PROVIDED MATERIAL: Begin

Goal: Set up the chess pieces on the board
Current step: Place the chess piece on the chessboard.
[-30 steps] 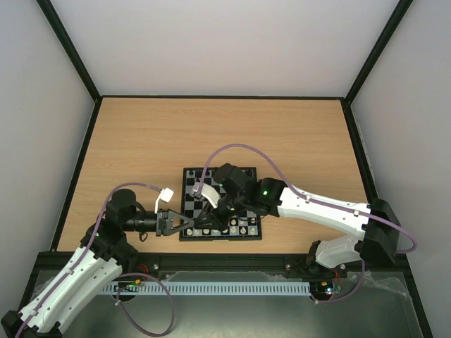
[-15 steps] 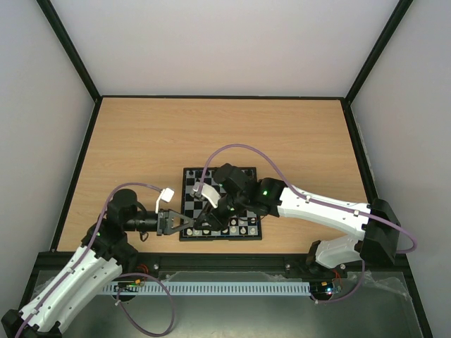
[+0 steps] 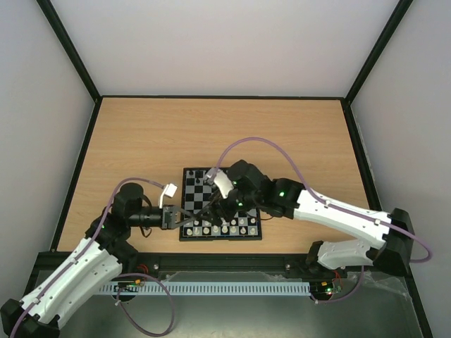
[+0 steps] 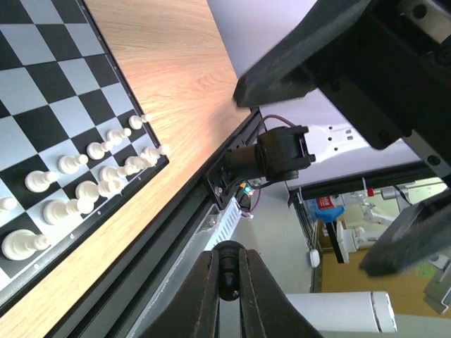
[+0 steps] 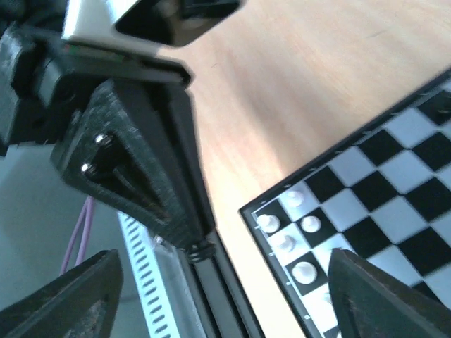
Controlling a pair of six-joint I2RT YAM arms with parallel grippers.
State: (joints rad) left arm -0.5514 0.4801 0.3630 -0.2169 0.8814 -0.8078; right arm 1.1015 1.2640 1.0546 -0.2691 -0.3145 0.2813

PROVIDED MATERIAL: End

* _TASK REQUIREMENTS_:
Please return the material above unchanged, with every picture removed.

* _EXERCISE SOLUTION_:
Goal: Set up the chess pieces on the board
Current step: Place the chess piece on the chessboard.
[-30 steps] 
[-15 steps] 
[+0 steps] 
[+0 steps] 
[+0 steps] 
Controlling a pair of six-joint I2RT YAM arms with parallel grippers.
State: (joints rad) left arm -0.5514 0.4801 0.3630 -0.2169 0.8814 -0.8078; right arm 1.1015 1.2640 1.0546 -0.2691 -0.3145 0.2813

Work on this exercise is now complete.